* Description of the task
An exact copy of the listing is what the response must contain.

* Data below
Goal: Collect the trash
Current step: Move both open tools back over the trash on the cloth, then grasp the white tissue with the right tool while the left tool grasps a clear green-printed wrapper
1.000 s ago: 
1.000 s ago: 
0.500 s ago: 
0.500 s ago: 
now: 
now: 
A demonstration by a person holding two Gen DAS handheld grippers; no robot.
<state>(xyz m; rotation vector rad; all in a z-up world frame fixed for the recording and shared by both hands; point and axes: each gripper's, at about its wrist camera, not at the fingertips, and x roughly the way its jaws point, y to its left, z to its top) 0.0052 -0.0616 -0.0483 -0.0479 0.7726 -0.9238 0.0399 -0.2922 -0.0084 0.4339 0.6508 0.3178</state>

* Solution to this problem
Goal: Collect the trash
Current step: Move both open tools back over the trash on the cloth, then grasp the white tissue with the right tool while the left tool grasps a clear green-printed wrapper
1.000 s ago: 
1.000 s ago: 
0.500 s ago: 
0.500 s ago: 
now: 
now: 
A demonstration by a person holding two Gen DAS handheld grippers; no robot.
<state>(xyz m; rotation vector rad; all in a z-up world frame fixed for the recording and shared by both hands; point and axes: each gripper's, at about its wrist camera, not at the fingertips, and x roughly the way its jaws point, y to its left, z to its top) 0.0052 -0.0616 -0.0483 -0.0479 0.7726 -0.9238 0.0399 -0.2922 -0.0084 0.4339 0.6508 0.3178</state>

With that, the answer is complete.